TASK INSTRUCTIONS: Retype, exactly and only, each line from the one containing "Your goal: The" to the end of the records below.

*** Opening of RECORDS SHOWN ***

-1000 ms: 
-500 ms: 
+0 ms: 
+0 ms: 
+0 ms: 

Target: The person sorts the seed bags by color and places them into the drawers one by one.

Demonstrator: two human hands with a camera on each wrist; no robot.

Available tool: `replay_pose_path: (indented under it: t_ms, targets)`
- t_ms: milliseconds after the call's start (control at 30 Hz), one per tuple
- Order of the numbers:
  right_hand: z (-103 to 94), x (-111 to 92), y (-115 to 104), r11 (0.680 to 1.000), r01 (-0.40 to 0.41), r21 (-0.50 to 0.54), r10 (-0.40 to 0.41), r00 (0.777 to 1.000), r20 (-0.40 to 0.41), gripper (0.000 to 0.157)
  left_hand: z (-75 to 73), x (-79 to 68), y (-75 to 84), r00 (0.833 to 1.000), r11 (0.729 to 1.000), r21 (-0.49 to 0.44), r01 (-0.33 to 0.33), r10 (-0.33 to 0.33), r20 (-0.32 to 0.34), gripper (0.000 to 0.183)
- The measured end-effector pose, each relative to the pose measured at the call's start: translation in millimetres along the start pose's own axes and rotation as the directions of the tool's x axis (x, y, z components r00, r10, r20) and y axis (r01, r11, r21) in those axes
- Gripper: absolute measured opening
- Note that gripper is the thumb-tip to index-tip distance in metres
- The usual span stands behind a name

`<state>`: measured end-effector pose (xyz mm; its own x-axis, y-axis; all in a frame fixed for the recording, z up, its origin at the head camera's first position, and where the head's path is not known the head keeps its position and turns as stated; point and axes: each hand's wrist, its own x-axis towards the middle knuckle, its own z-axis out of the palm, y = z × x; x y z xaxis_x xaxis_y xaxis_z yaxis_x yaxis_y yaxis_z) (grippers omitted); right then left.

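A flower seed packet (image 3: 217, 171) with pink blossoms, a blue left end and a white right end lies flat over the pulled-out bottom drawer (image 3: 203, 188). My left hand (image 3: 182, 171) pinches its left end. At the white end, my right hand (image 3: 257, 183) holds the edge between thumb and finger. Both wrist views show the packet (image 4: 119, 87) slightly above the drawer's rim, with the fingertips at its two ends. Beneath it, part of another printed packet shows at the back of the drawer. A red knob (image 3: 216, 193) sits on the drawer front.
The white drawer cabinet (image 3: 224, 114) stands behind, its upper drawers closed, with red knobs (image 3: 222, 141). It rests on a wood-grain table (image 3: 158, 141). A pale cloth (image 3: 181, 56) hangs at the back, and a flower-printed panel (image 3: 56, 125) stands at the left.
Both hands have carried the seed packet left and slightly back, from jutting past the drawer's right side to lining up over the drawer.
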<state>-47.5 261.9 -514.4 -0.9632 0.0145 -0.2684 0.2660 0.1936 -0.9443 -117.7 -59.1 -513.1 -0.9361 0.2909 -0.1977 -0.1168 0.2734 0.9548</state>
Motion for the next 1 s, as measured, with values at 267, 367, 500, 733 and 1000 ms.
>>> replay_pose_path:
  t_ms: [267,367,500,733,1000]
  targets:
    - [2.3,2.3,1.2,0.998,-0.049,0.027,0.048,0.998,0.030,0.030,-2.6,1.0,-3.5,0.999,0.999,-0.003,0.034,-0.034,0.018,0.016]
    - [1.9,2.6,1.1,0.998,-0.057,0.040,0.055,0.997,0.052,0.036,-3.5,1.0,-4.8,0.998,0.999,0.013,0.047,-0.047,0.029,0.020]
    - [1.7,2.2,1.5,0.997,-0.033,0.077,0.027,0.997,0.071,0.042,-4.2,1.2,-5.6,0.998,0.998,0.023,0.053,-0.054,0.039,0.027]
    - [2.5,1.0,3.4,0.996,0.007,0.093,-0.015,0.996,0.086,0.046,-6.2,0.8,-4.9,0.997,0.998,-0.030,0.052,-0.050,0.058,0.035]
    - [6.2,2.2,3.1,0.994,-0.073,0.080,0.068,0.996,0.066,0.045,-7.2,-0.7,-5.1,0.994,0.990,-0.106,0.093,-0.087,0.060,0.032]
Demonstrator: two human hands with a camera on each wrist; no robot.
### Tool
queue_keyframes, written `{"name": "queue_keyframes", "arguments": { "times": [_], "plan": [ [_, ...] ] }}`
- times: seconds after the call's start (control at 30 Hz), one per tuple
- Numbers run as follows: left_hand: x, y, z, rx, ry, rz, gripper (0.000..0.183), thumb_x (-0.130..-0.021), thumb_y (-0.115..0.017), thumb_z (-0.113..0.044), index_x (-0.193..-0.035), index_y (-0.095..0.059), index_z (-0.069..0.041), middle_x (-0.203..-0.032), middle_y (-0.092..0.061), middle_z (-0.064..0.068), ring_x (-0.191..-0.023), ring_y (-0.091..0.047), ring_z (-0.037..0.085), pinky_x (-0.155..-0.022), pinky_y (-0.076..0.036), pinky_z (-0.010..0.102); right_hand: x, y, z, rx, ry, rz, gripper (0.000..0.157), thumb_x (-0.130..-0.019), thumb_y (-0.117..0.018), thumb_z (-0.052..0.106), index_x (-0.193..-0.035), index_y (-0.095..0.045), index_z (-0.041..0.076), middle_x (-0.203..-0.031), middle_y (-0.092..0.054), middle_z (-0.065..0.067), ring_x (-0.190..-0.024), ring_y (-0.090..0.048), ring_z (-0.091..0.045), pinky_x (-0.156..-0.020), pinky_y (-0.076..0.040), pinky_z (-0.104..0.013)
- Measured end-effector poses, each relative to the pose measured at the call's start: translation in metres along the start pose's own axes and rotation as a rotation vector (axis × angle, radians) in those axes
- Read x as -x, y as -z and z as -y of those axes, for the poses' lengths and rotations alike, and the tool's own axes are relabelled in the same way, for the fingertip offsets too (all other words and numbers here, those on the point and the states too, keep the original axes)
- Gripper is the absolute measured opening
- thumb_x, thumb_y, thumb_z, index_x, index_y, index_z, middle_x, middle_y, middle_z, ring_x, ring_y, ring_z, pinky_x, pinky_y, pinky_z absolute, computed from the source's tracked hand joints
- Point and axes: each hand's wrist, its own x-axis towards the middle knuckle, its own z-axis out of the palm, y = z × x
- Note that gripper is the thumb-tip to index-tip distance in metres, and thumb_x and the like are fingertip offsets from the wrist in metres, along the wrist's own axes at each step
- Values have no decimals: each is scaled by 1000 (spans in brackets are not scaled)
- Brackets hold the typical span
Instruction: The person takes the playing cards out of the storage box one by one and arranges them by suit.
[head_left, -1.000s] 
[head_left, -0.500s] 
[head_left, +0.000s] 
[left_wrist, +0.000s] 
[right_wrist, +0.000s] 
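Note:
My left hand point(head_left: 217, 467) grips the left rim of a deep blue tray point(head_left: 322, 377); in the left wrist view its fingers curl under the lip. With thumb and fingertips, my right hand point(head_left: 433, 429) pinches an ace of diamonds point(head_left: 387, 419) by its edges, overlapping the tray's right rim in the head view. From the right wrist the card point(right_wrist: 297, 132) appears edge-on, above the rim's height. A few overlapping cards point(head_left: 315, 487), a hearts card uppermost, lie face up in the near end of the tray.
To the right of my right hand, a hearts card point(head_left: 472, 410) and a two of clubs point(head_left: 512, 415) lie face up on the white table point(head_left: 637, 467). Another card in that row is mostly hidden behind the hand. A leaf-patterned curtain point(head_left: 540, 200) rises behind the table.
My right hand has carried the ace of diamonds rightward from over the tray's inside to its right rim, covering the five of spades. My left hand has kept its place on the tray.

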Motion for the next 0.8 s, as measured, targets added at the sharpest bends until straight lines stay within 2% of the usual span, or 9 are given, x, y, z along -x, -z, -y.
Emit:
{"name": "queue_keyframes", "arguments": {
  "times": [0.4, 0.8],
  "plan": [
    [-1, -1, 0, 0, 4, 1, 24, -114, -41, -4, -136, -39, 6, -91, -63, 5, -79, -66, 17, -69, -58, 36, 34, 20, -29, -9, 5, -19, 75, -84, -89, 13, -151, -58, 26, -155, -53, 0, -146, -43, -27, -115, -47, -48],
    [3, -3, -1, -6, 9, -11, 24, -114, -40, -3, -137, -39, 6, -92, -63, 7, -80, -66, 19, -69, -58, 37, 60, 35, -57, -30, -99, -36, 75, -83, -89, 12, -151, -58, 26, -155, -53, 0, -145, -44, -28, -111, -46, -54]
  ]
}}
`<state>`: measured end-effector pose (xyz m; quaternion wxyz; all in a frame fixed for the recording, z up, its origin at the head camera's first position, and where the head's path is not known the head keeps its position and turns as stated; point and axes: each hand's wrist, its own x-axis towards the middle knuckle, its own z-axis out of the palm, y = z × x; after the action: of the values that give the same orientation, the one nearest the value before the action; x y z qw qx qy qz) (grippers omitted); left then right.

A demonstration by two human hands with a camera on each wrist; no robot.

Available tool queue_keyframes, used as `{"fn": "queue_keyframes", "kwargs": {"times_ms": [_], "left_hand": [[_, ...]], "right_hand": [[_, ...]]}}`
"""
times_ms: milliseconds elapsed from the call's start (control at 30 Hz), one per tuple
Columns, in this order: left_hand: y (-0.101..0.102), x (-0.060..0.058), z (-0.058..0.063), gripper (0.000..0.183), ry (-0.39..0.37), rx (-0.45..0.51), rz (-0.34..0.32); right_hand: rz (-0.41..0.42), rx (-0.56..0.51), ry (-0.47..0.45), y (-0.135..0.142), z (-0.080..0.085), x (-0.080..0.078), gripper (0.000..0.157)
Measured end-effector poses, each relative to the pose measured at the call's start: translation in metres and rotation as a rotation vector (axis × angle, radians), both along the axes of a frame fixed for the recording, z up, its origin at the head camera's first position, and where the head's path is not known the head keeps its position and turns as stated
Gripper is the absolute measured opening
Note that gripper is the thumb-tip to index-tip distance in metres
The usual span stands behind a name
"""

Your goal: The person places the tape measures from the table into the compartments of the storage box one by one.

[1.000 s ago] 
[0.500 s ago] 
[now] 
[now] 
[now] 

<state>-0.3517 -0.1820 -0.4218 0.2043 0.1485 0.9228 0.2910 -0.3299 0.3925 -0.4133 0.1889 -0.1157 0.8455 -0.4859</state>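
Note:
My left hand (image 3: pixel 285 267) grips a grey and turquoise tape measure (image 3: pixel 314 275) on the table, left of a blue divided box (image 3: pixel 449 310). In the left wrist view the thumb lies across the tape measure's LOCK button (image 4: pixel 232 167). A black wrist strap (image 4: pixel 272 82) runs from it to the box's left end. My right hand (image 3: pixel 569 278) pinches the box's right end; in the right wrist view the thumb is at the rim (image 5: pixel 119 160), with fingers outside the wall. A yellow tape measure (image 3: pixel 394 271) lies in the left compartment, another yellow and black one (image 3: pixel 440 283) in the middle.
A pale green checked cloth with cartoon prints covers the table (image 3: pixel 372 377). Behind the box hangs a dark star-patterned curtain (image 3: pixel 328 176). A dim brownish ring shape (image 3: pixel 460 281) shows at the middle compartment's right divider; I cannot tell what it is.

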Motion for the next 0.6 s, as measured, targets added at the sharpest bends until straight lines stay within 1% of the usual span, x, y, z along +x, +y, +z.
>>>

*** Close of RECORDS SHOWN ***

RESULT OF THE EXERCISE:
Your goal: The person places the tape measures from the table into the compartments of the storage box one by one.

[1.000 s ago] 
[0.500 s ago] 
[now] 
[now] 
[now] 

<state>-0.3517 -0.1820 -0.4218 0.2043 0.1485 0.9228 0.2910 -0.3299 0.3925 -0.4133 0.1889 -0.1157 0.8455 -0.4859</state>
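Note:
My left hand (image 3: pixel 285 267) grips a grey and turquoise tape measure (image 3: pixel 314 275) on the table, left of a blue divided box (image 3: pixel 449 310). In the left wrist view the thumb lies across the tape measure's LOCK button (image 4: pixel 232 167). A black wrist strap (image 4: pixel 272 82) runs from it to the box's left end. My right hand (image 3: pixel 569 278) pinches the box's right end; in the right wrist view the thumb is at the rim (image 5: pixel 119 160), with fingers outside the wall. A yellow tape measure (image 3: pixel 394 271) lies in the left compartment, another yellow and black one (image 3: pixel 440 283) in the middle.
A pale green checked cloth with cartoon prints covers the table (image 3: pixel 372 377). Behind the box hangs a dark star-patterned curtain (image 3: pixel 328 176). A dim brownish ring shape (image 3: pixel 460 281) shows at the middle compartment's right divider; I cannot tell what it is.
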
Motion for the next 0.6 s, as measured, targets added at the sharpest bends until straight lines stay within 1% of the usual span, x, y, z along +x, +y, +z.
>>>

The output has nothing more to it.